#### Goal of the exercise:
Each line of the data should be given again exactly.

#### Records to process:
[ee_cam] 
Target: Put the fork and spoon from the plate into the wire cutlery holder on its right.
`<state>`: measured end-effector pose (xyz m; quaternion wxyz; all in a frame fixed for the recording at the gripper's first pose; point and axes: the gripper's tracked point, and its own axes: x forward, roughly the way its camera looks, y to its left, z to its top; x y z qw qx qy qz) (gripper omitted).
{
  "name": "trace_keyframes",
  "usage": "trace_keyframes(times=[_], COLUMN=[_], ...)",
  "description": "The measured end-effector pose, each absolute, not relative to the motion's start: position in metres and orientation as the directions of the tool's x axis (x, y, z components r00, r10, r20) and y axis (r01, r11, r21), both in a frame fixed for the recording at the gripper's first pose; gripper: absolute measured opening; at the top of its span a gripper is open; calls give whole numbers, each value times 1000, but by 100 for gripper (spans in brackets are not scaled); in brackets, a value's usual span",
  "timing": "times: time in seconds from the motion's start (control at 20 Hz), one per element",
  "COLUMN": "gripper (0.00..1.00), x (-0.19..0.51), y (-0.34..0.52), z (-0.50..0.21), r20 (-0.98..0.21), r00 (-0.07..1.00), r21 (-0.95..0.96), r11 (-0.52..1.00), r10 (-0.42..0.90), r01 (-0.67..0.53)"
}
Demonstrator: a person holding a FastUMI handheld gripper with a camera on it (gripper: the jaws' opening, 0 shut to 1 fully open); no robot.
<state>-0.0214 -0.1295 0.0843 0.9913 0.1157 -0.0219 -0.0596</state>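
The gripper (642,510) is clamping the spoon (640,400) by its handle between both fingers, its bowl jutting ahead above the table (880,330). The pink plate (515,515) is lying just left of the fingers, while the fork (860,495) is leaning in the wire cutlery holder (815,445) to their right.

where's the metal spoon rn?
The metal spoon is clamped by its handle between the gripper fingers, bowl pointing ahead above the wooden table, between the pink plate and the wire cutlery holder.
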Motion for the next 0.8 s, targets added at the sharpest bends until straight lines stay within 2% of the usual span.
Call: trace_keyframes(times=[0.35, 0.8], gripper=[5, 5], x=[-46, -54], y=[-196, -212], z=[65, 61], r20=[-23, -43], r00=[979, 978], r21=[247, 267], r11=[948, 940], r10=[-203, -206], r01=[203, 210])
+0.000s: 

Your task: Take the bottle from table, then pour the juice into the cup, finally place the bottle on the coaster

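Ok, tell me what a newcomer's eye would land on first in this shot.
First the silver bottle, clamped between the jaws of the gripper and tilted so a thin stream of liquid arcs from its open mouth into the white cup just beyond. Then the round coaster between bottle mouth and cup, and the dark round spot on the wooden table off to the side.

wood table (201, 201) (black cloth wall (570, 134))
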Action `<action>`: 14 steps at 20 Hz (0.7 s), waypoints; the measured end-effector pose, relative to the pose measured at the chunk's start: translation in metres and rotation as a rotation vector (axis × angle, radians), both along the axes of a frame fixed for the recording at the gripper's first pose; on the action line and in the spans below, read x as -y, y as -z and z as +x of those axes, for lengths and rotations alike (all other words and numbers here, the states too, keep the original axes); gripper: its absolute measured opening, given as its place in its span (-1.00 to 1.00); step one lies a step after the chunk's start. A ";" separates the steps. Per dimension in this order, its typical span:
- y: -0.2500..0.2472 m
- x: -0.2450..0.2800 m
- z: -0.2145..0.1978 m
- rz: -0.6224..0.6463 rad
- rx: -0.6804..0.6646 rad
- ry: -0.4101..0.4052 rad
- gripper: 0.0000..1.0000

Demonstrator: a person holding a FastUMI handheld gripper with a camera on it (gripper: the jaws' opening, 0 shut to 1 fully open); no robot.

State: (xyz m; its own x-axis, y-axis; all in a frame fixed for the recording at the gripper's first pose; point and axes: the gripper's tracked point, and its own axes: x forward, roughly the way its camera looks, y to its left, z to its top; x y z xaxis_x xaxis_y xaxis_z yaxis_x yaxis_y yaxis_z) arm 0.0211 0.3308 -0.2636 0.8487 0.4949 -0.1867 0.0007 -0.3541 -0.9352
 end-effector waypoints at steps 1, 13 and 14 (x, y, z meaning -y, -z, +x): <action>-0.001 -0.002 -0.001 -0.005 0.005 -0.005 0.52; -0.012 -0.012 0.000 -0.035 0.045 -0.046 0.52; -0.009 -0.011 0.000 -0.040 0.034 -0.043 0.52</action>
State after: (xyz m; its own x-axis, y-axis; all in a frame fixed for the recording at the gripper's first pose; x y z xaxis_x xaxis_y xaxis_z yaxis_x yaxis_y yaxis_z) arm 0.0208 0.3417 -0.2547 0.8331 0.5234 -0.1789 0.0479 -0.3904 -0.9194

#### Response:
[ee_cam] 
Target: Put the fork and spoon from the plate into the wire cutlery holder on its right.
`<state>`: measured end-effector pose (xyz m; quaternion wxyz; all in a frame fixed for the recording at the gripper's first pose; point and axes: the gripper's tracked point, and its own axes: x forward, roughly the way its camera looks, y to its left, z to its top; x y z qw qx qy qz) (gripper omitted).
{
  "name": "trace_keyframes",
  "usage": "trace_keyframes(times=[_], COLUMN=[_], ...)",
  "description": "The measured end-effector pose, each absolute, not relative to the motion's start: position in metres and orientation as the directions of the tool's x axis (x, y, z components r00, r10, r20) and y axis (r01, r11, r21), both in a frame fixed for the recording at the gripper's first pose; gripper: absolute measured opening; at the top of its span a gripper is open; calls give whole numbers, each value times 1000, but by 100 for gripper (spans in brackets are not scaled); in brackets, a value's usual span",
  "timing": "times: time in seconds from the motion's start (control at 20 Hz), one per element",
  "COLUMN": "gripper (0.00..1.00), x (-0.19..0.51), y (-0.34..0.52), z (-0.50..0.21), r20 (-0.98..0.21), r00 (-0.07..1.00), r21 (-0.95..0.96), r11 (-0.52..1.00), r10 (-0.42..0.90), r01 (-0.67..0.53)"
}
Demonstrator: a person holding a FastUMI handheld gripper with a camera on it (gripper: the jaws' opening, 0 shut to 1 fully open); no robot.
<state>-0.0214 -0.1295 0.0843 0.9913 0.1157 -0.0219 -0.0596</state>
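The gripper (642,510) is clamping the spoon (640,400) by its handle between both fingers, its bowl jutting ahead above the table (880,330). The pink plate (515,515) is lying just left of the fingers, while the fork (860,495) is leaning in the wire cutlery holder (815,445) to their right.

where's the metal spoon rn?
The metal spoon is clamped by its handle between the gripper fingers, bowl pointing ahead above the wooden table, between the pink plate and the wire cutlery holder.
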Motion for the next 0.8 s, targets added at the sharpest bends until straight lines stay within 2% of the usual span.
Call: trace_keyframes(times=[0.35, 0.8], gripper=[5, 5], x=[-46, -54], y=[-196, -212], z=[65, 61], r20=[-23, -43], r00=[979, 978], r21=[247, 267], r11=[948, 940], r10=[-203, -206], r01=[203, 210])
+0.000s: 

Your task: Take the bottle from table, then pour the juice into the cup, finally place the bottle on the coaster

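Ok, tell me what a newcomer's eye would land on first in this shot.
First the silver bottle, clamped between the jaws of the gripper and tilted so a thin stream of liquid arcs from its open mouth into the white cup just beyond. Then the round coaster between bottle mouth and cup, and the dark round spot on the wooden table off to the side.

wood table (201, 201) (black cloth wall (570, 134))
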Action `<action>`: 14 steps at 20 Hz (0.7 s), waypoints; the measured end-effector pose, relative to the pose measured at the chunk's start: translation in metres and rotation as a rotation vector (axis × angle, radians), both along the axes of a frame fixed for the recording at the gripper's first pose; on the action line and in the spans below, read x as -y, y as -z and z as +x of those axes, for lengths and rotations alike (all other words and numbers here, the states too, keep the original axes); gripper: its absolute measured opening, given as its place in its span (-1.00 to 1.00); step one lies a step after the chunk's start. A ";" separates the steps. Per dimension in this order, its typical span:
- y: -0.2500..0.2472 m
- x: -0.2450..0.2800 m
- z: -0.2145..0.1978 m
- rz: -0.6224..0.6463 rad
- rx: -0.6804..0.6646 rad
- ry: -0.4101..0.4052 rad
- gripper: 0.0000..1.0000

Demonstrator: a person holding a FastUMI handheld gripper with a camera on it (gripper: the jaws' opening, 0 shut to 1 fully open); no robot.

State: (xyz m; its own x-axis, y-axis; all in a frame fixed for the recording at the gripper's first pose; point and axes: the gripper's tracked point, and its own axes: x forward, roughly the way its camera looks, y to its left, z to its top; x y z xaxis_x xaxis_y xaxis_z yaxis_x yaxis_y yaxis_z) arm 0.0211 0.3308 -0.2636 0.8487 0.4949 -0.1867 0.0007 -0.3541 -0.9352
 end-effector waypoints at steps 1, 13 and 14 (x, y, z meaning -y, -z, +x): <action>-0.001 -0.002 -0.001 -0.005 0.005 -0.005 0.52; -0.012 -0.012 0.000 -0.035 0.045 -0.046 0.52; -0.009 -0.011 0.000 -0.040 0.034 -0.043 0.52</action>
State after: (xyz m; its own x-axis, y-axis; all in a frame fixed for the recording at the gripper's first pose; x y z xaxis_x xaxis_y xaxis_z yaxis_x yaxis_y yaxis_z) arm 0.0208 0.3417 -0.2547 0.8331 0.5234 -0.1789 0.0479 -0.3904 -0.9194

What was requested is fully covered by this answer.